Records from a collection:
==============================
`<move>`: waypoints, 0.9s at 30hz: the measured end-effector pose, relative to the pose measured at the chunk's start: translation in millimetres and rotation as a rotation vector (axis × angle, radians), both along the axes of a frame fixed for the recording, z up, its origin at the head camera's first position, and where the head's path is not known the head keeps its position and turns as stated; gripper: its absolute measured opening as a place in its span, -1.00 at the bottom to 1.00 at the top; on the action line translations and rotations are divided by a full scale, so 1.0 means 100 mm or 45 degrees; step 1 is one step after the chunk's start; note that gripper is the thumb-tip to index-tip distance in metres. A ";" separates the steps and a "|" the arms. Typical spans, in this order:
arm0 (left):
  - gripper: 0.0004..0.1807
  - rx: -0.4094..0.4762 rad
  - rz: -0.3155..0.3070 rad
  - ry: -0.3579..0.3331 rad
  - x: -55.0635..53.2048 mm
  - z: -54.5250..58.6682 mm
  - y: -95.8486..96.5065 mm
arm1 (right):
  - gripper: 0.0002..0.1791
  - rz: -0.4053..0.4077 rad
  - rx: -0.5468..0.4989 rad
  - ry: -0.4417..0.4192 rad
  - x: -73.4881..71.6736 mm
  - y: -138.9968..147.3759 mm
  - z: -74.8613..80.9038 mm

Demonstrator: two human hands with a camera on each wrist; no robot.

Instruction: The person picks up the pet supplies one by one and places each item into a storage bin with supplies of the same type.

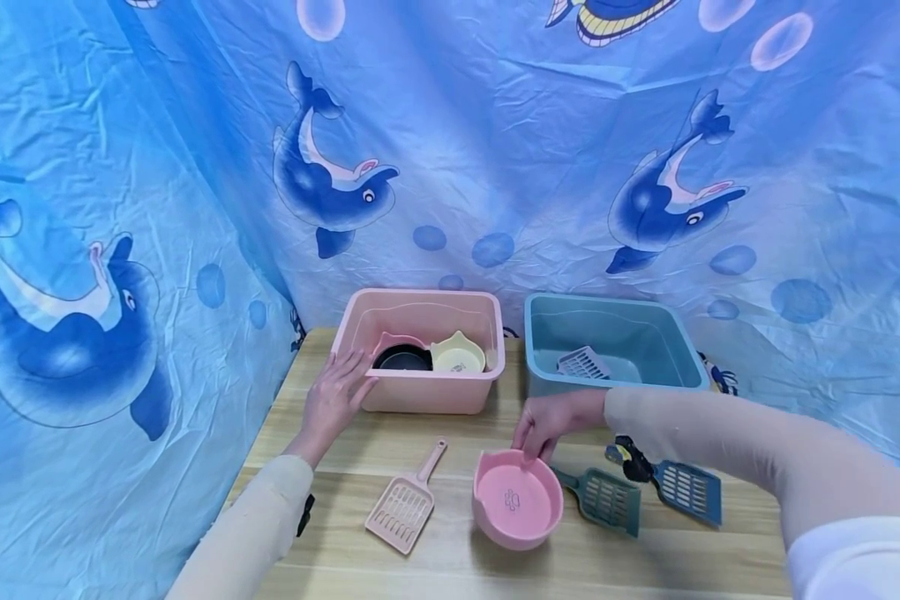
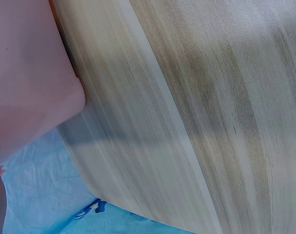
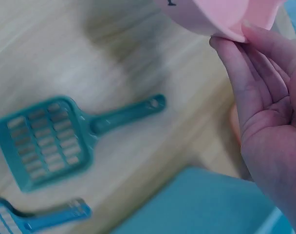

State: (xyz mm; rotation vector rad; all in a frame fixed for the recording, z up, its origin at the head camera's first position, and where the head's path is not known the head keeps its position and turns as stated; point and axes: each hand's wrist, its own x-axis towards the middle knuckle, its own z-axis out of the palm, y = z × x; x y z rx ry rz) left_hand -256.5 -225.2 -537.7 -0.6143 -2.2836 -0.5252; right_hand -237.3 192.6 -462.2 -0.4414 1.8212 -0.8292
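Observation:
My right hand pinches a pink cat-eared bowl by its far rim, thumb on the inner side and fingers outside. The bowl hangs over the wooden table, tilted so its inside faces me, with a shadow below it. In the right wrist view, the bowl shows only in part at the top. My left hand rests with extended fingers at the near left corner of a pink bin. Inside this bin sit a black bowl, a cream cat-eared bowl and another pink bowl, partly hidden.
A blue bin holding a grey slotted scoop stands right of the pink one. On the table lie a pink litter scoop, a green scoop and a blue scoop. A dolphin-print curtain surrounds the back and left.

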 end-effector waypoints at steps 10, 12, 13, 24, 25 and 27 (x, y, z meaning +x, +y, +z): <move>-0.45 -0.017 0.015 -0.011 0.01 0.00 -0.03 | -0.78 0.041 0.061 0.062 -0.29 -0.11 0.70; -0.45 -0.023 0.012 -0.006 0.00 -0.01 -0.03 | -0.78 0.060 0.080 0.074 -0.35 -0.13 0.82; -0.44 -0.029 0.009 -0.003 0.00 -0.01 -0.03 | -0.77 0.072 0.091 0.086 -0.39 -0.14 0.87; -0.44 -0.034 0.002 0.018 0.00 -0.01 -0.06 | -0.75 0.136 0.137 0.247 -0.89 -0.31 1.40; -0.43 -0.038 0.008 0.015 0.00 -0.01 -0.06 | -0.76 0.151 0.141 0.267 -0.94 -0.33 1.44; -0.43 -0.047 0.018 0.003 0.00 -0.01 -0.05 | -0.78 0.175 0.157 0.298 -1.04 -0.38 1.51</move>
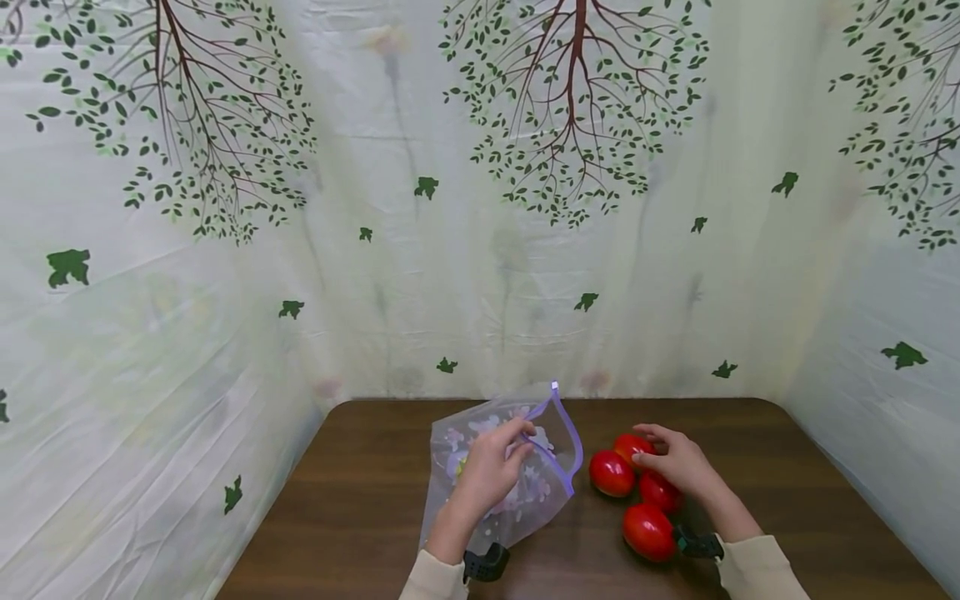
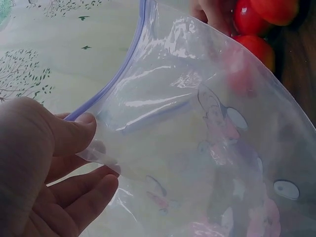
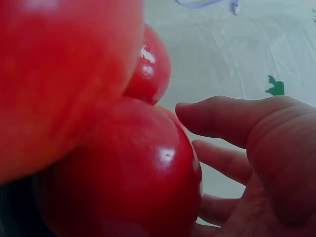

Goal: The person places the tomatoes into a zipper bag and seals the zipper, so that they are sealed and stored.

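Observation:
A clear plastic zipper bag (image 1: 517,492) with a purple zip edge and printed flowers and cartoon figures lies at the table's middle. Its mouth gapes to the right. My left hand (image 1: 491,462) pinches the bag by its rim, thumb on one side and fingers on the other, as the left wrist view shows. Several glossy red round fruits sit clustered right of the bag, among them a near one (image 1: 649,532) and a left one (image 1: 611,473). Around the far fruit (image 1: 632,447) my right hand (image 1: 678,458) reaches with thumb and fingers apart; firm contact is not visible.
The brown wooden table (image 1: 360,492) has rounded far corners. Behind it hangs a pale curtain (image 1: 480,275) printed with trees and leaves, and more of it closes off both sides. A yellow-green patch (image 1: 461,467) shows at the bag beside the left hand.

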The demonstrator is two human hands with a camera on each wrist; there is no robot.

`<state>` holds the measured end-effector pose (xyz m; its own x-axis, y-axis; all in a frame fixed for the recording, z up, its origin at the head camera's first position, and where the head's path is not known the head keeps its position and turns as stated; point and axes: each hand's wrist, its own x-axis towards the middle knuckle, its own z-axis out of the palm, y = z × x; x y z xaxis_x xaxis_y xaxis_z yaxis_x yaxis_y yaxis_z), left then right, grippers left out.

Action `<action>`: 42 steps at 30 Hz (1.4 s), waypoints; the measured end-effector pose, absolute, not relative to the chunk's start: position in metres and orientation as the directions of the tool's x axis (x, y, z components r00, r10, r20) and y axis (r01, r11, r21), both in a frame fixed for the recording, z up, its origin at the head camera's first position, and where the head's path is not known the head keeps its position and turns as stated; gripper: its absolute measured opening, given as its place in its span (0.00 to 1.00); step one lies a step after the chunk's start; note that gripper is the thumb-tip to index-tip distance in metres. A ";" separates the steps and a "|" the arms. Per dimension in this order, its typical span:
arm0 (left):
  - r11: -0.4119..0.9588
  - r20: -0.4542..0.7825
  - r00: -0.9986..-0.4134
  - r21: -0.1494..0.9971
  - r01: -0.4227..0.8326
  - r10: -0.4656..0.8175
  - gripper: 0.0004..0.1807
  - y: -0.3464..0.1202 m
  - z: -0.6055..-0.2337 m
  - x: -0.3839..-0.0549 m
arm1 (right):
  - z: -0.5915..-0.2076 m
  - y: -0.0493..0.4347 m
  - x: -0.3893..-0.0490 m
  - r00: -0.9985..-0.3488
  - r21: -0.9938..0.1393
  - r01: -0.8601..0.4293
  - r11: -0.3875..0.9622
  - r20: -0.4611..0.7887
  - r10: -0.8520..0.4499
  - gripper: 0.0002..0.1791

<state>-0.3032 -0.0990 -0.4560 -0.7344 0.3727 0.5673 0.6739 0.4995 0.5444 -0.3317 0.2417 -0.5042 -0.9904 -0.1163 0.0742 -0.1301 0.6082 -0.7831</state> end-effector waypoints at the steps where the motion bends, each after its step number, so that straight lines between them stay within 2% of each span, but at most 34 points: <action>1: 0.500 0.567 -0.734 0.544 0.674 0.374 0.08 -0.099 -0.456 -0.303 | -0.504 0.242 -0.332 -0.990 -0.783 -0.133 0.608 0.073 -0.122 0.34; 6: 0.499 0.564 -0.736 0.546 0.673 0.375 0.09 -0.098 -0.457 -0.303 | -0.505 0.242 -0.333 -0.987 -0.771 -0.143 0.621 0.066 -0.145 0.36; 25: 0.498 0.565 -0.738 0.550 0.671 0.370 0.09 -0.097 -0.456 -0.302 | -0.510 0.243 -0.336 -0.997 -0.755 -0.061 0.653 0.012 -0.079 0.37; 36: 0.506 0.597 -0.713 0.515 0.692 0.368 0.09 -0.096 -0.457 -0.302 | -0.506 0.246 -0.335 -0.995 -0.737 -0.101 0.668 0.065 -0.079 0.36; 42: 0.514 0.590 -0.723 0.521 0.681 0.360 0.10 -0.096 -0.459 -0.303 | -0.500 0.248 -0.334 -0.995 -0.743 -0.100 0.662 0.069 -0.073 0.37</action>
<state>-0.3029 -0.0958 -0.4589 -0.7227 0.3599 0.5900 0.6814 0.5137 0.5213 -0.3340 0.2478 -0.4998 -0.9950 -0.0730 0.0685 -0.0997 0.6623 -0.7425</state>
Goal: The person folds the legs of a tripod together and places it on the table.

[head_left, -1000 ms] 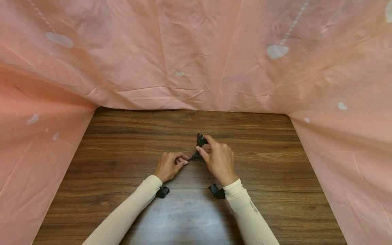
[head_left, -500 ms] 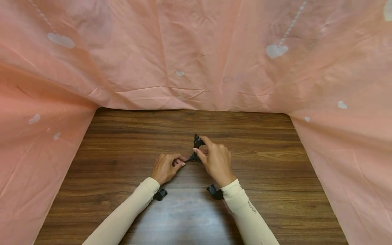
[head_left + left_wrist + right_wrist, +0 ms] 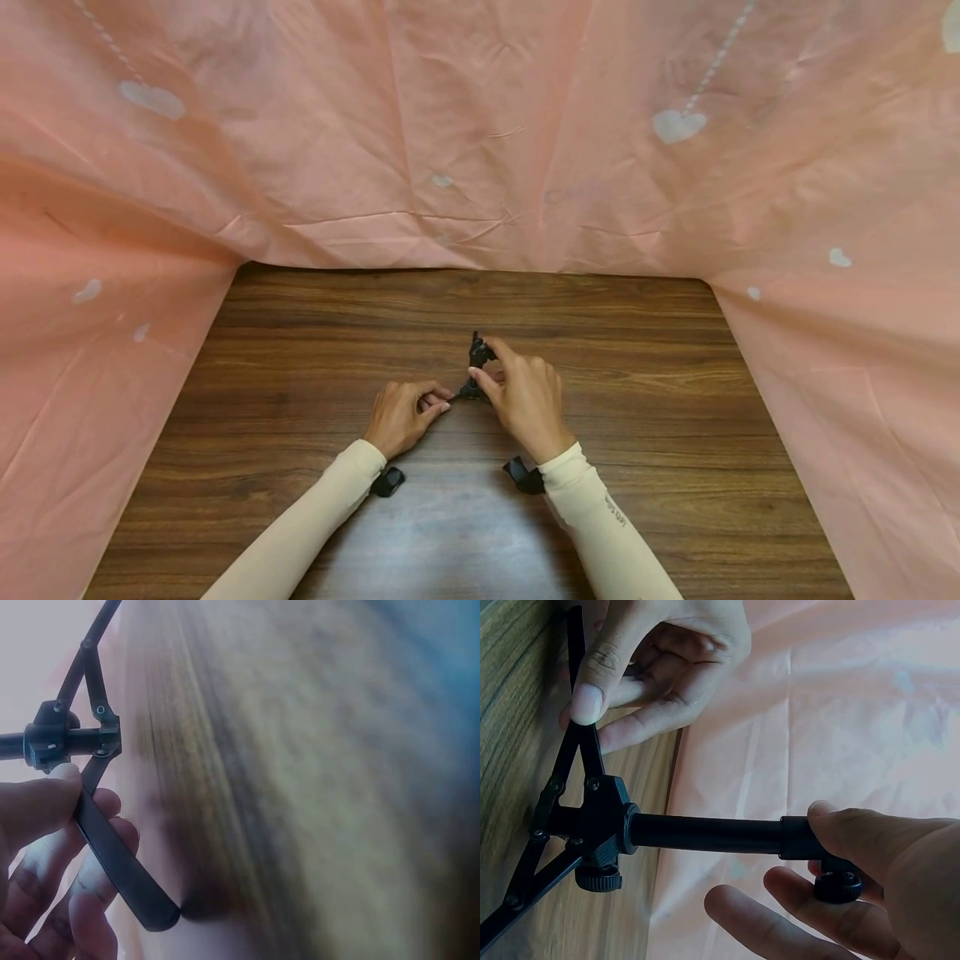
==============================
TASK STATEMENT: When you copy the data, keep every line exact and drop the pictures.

OUTPUT:
`<move>`: waypoints, 0.9s at 30hz: the measured end-effector pose, relative to the pose measured at the chunk's start: translation in millimetres and rotation as a rotation vector (axis × angle, radians), both along the axes of a frame fixed for the recording, z up, its origin at the head camera's first position, and where the head's path is not known the head keeps its position and turns as stated; gripper: its absolute measured opening as a place in its span, -1.00 at the bottom to 1.00 at the top; on the action line translations and rotations are divided by a full scale, so 1.0 means 100 mm or 45 degrees; step 1 is one step after the chunk's start; note that gripper is the thumb-tip to index-tip distance in metres. A ";" separates the steps and a "|" the arms. Typical spans, in this order:
arm0 (left):
  - gripper: 0.0004..0.1807
  - rx: -0.4094..0.4762 rad
  - rz: -0.3155..0.3070 rad
  - ry: -0.3579..0.3331 rad
  - x: -55.0635..53.2048 mm
  - z: -54.5250..58.6682 mm
  - y: -95.8486..96.5065 mm
arm1 (right):
  - gripper: 0.0002..0.1791
  - rz: -0.4053..0.4077 rad
  - rx: -0.5468..0.4989 rad
  - ry: -0.4417..0.4192 rad
  - x: -73.4881..71.6736 mm
  - y: -138.9968..147.3759 mm
  - z: -74.8613..80.9038 mm

Demonstrator: two human hands with a camera on each wrist; no robot.

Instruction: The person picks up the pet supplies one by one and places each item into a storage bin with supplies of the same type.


State: (xyz mm; rotation vector rad; all in a frame fixed for the recording, z up, its origin at the head camera's first position, and where the head's path is not known the head keeps its position and turns as stated; point and axes: each hand's wrist, its own x-axis towards the middle knuckle, its own z-axis out of the palm, y = z × x; x y z rx ry rz) left_hand -256.5 -225.2 -537.7 -0.6143 -2.2836 -0.5252; right_hand -237.3 192.6 -462.2 -0.4414 1.8212 -0.8292
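Observation:
My right hand pinches a pink cat-eared bowl by its far rim, thumb on the inner side and fingers outside. The bowl hangs over the wooden table, tilted so its inside faces me, with a shadow below it. In the right wrist view, the bowl shows only in part at the top. My left hand rests with extended fingers at the near left corner of a pink bin. Inside this bin sit a black bowl, a cream cat-eared bowl and another pink bowl, partly hidden.
A blue bin holding a grey slotted scoop stands right of the pink one. On the table lie a pink litter scoop, a green scoop and a blue scoop. A dolphin-print curtain surrounds the back and left.
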
 end-effector waypoints at steps 10, 12, 13, 24, 25 and 27 (x, y, z meaning +x, +y, +z): <move>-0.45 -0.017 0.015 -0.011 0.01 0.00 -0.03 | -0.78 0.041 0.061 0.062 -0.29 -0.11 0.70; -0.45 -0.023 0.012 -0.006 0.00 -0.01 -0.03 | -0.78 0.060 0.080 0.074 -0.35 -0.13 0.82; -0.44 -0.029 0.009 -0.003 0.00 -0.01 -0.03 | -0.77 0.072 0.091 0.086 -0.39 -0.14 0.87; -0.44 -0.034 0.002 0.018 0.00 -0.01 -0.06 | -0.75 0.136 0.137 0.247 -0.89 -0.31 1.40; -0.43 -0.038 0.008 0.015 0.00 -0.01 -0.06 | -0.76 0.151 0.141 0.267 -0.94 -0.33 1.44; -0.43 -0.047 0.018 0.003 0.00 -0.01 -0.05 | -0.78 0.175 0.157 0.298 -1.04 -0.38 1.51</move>

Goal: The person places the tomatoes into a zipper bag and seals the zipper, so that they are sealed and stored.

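Observation:
A clear plastic zipper bag (image 1: 517,492) with a purple zip edge and printed flowers and cartoon figures lies at the table's middle. Its mouth gapes to the right. My left hand (image 1: 491,462) pinches the bag by its rim, thumb on one side and fingers on the other, as the left wrist view shows. Several glossy red round fruits sit clustered right of the bag, among them a near one (image 1: 649,532) and a left one (image 1: 611,473). Around the far fruit (image 1: 632,447) my right hand (image 1: 678,458) reaches with thumb and fingers apart; firm contact is not visible.
The brown wooden table (image 1: 360,492) has rounded far corners. Behind it hangs a pale curtain (image 1: 480,275) printed with trees and leaves, and more of it closes off both sides. A yellow-green patch (image 1: 461,467) shows at the bag beside the left hand.
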
The demonstrator is two human hands with a camera on each wrist; there is no robot.

`<state>` holds the measured end-effector pose (xyz m; its own x-axis, y-axis; all in a frame fixed for the recording, z up, its origin at the head camera's first position, and where the head's path is not known the head keeps its position and turns as stated; point and axes: each hand's wrist, its own x-axis towards the middle knuckle, its own z-axis out of the palm, y = z × x; x y z xaxis_x xaxis_y xaxis_z yaxis_x yaxis_y yaxis_z), left then right, grippers left out.

Action `<action>`: 42 steps at 30 Hz (1.4 s), waypoints; the measured end-effector pose, absolute, not relative to the chunk's start: position in metres and orientation as the directions of the tool's x axis (x, y, z components r00, r10, r20) and y axis (r01, r11, r21), both in a frame fixed for the recording, z up, its origin at the head camera's first position, and where the head's path is not known the head keeps its position and turns as stated; gripper: its absolute measured opening, given as its place in its span (0.00 to 1.00); step one lies a step after the chunk's start; note that gripper is the thumb-tip to index-tip distance in metres. A ";" separates the steps and a "|" the arms. Per dimension in this order, its typical span:
arm0 (left):
  - r11: -0.4119..0.9588
  - r20: -0.4542..0.7825
  - r00: -0.9986..-0.4134
  - r21: -0.1494..0.9971
  - r01: -0.4227..0.8326
  - r10: -0.4656..0.8175
  - gripper: 0.0004..0.1807
  - y: -0.3464..0.1202 m
  - z: -0.6055..-0.2337 m
  - x: -0.3839..-0.0549 m
arm1 (right):
  - z: -0.5915..-0.2076 m
  - y: -0.0493..0.4347 m
  - x: -0.3893..-0.0490 m
  - r00: -0.9985..-0.3488
  - r21: -0.9938..0.1393
  - r01: -0.8601..0.4293
  - r11: -0.3875..0.9622
  - r20: -0.4611..0.7887
  - r10: -0.8520..0.4499
  - gripper: 0.0002..0.1791

<state>-0.3032 -0.0990 -0.4560 -0.7344 0.3727 0.5673 0.6739 0.4995 0.5444 -0.3317 0.2417 -0.5042 -0.9904 -0.1163 0.0742 -0.1301 0.6082 -0.7831</state> end-effector waypoints at the steps where the motion bends, each after its step number, so that straight lines between them stay within 2% of each span, but at most 34 points: <action>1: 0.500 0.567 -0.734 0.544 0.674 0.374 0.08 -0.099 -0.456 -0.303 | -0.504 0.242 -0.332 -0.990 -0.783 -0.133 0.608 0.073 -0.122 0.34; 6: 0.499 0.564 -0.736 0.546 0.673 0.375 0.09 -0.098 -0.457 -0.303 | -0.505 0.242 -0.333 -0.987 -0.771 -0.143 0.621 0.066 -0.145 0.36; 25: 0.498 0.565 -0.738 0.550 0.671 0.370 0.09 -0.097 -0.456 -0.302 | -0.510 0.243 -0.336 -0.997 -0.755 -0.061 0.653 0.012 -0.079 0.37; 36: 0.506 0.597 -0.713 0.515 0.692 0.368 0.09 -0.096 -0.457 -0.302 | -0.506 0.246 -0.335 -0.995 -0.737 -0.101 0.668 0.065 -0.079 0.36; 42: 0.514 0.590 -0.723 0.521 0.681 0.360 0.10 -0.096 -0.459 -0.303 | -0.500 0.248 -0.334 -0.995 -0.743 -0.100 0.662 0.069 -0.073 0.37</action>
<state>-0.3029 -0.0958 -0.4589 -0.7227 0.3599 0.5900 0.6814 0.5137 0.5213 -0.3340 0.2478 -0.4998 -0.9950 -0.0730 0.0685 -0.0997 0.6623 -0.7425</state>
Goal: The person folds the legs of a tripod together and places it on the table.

[head_left, -1000 ms] 
[head_left, -500 ms] 
[head_left + left_wrist + right_wrist, +0 ms] 

No more output is given for this exercise.